Looking back and looking forward

Looking back on 2009 is not pleasant; it has not been a very good year. Sifting through the articles and readers' comments in the American Thinker on the arrogance and excesses of the Obama oligarchy, the confusion and division among Republicans, and the devious machinations of Congress, one notices a recurrent, even pervasive note of pessimism and something close to despair for a continued free America or the survival of Western culture.


We must not allow these clouds, however dark and ominous they seem, to obscure the shining lights of past escapes and present blessings. We have known darker years and survived them. We still have a freedom that is still more or less secured by reasonably just laws. Our economy has not lost its resilience and, judging from the Christmas crowds, seems to be recovering despite the administration's best efforts to derail it. Above all, the men and women of our armed forces have once again proved to be as brave and tough as ever and the spirit of Flight 93 is still alive in our air passengers.

So let us not sing of our mercies but rather humbly and gratefully thank God for the blessings we have received this past year. Let us say with the psalmist: "my mouth shall tell of Your justice, of Your helps to me all the day long; for I know not their number."

As to the future, however foreboding it seems, let us face it with prayerful hope. On the whole, the outlook seems bleak, the chances of our nation's resuscitation slim. But one may hope for a miracle or for one of those unexpected concatenations of circumstance that brought victory to the American Revolution.

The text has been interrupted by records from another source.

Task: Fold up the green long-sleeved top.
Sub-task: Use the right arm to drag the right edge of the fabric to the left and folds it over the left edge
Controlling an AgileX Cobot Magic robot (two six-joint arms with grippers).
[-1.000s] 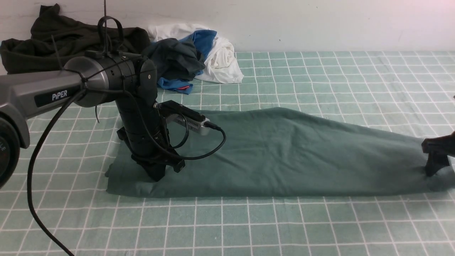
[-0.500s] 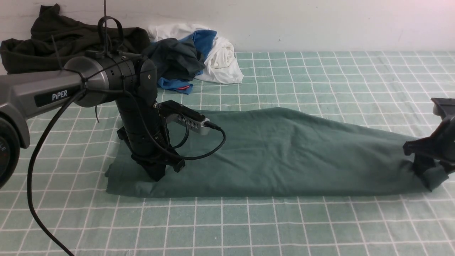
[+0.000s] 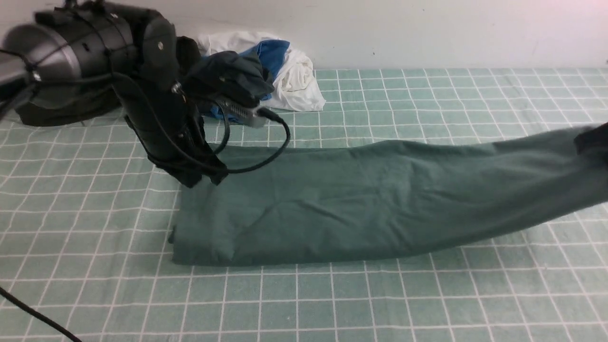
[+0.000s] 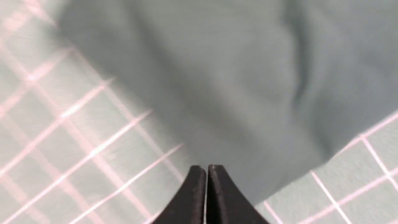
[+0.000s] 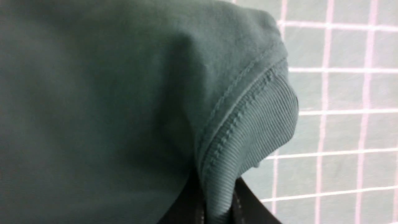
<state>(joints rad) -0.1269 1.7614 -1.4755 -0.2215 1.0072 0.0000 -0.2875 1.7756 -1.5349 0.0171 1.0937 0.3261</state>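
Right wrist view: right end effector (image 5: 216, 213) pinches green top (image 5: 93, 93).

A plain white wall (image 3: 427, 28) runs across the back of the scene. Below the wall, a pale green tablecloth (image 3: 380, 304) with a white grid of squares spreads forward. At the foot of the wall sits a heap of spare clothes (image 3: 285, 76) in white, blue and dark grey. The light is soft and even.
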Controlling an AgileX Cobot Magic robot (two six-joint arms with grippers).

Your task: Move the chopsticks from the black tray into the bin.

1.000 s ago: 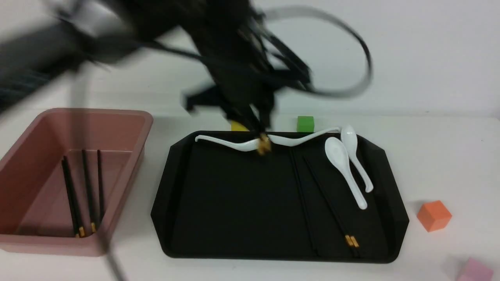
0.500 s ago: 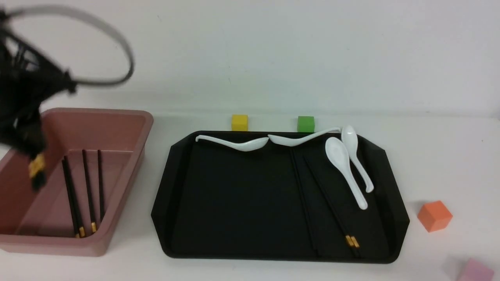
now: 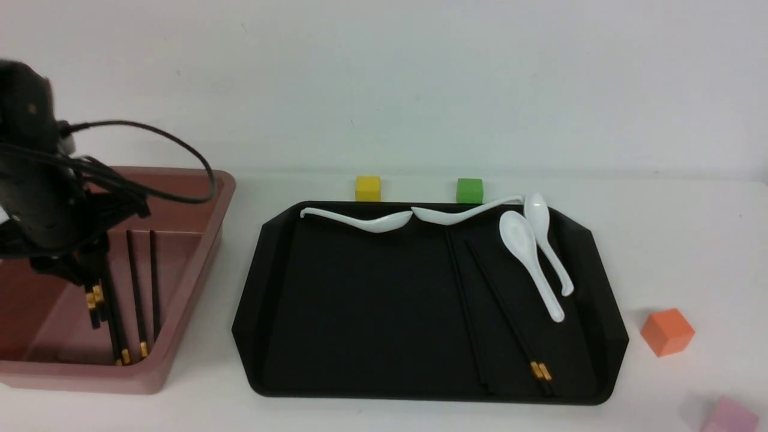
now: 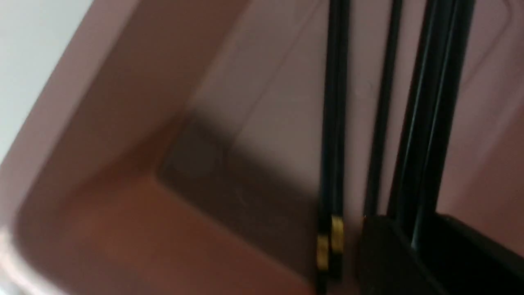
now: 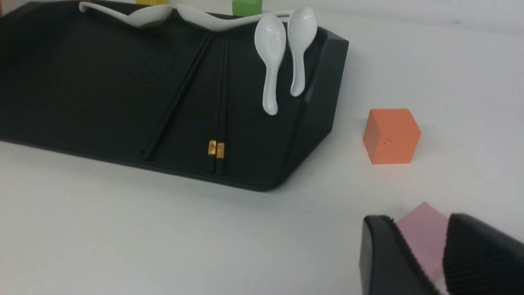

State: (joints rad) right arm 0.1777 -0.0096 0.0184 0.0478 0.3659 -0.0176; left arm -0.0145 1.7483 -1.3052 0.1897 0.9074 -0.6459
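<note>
The left claw (image 3: 95,281) is down inside the pink plastic bin (image 3: 195,273), with two gold-banded chopsticks (image 3: 94,297) running between its fingers; the sticks fill the gap, so I cannot tell whether they are still pinched or loose. The arm hides the bin's far left part, and the front view cuts off its left side. Four more chopsticks (image 3: 137,288) lie in the bin just to the right of that claw, two of them close together; the left wrist view makes out only three of these, besides the two in the claw. Well to the claw's right, the black tray (image 3: 336,300) bears two chopsticks (image 3: 507,309) lying together with their gold bands showing, plus a dark, bandless-looking line (image 3: 465,300) that may be one stick or two, hard to separate from the tray. Four white spoons (image 3: 534,264) are on the tray, farther right or toward its far edge. On the table (image 3: 690,252) are four blocks: yellow (image 3: 368,188) and green (image 3: 470,191) behind the tray, orange (image 3: 667,332) to its right, and pink (image 3: 729,415), cut off by the front view's edge. Only the right wrist view shows the right claw (image 5: 421,233), its fingers apart and partly covering the pink block.
</note>
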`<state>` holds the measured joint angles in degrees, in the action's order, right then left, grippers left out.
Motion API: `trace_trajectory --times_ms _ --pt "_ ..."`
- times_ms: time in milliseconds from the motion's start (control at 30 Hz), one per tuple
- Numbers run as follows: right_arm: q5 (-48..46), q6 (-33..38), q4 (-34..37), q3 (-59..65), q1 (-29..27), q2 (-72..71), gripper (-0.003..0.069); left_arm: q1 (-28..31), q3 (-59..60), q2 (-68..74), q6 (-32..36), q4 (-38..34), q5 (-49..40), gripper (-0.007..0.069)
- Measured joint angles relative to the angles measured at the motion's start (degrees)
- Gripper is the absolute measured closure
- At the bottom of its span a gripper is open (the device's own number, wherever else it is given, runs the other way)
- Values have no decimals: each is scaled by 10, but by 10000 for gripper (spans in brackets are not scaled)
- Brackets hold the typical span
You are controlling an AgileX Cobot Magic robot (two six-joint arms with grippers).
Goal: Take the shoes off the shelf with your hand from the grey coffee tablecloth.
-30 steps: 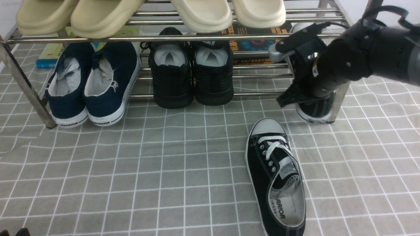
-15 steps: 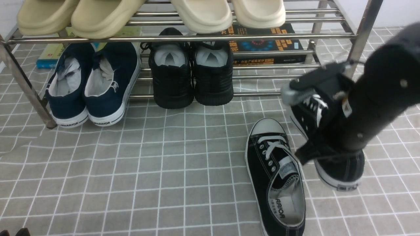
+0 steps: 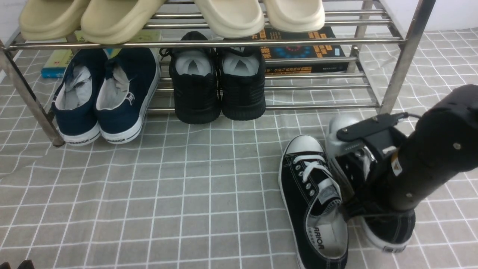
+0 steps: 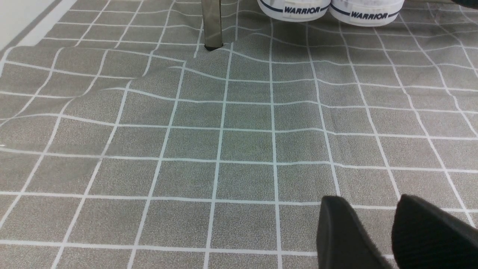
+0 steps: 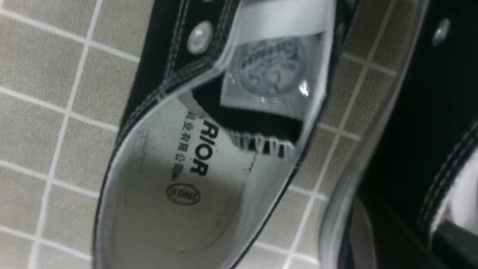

Some would say that our fate is in our hands, in the sense that we are free to choose whether or not we will allow God to save us.  We believe that God has given man free will so that if obstinately insistent enough, a man may go to hell or a society may go to rot. But we also believe that God is good -- and clever enough to find ways to save men in spite of themselves. The principal theme of the Old Testament, repeated over and over, is that of a prosperous Jewish people abandoning God, becoming degenerate, being conquered and humiliated, repenting, and being miraculously restored by an ever-forgiving God.

Daunting as the odds may seem, we may yet win. The bleakness of our prospects may become an advantage, by making our foes overly arrogant or careless. Perhaps Obama will turn out to be the instrument of Heaven in spite of himself. Like the reckless cabdriver in the story, Obama's audacity and Oedipal arrogance may encourage people to pray for deliverance. And it needn't be a majority. Remember how Abraham (the greatest negotiator in history) haggled God down to accepting ten just people as sufficient grounds for saving Sodom.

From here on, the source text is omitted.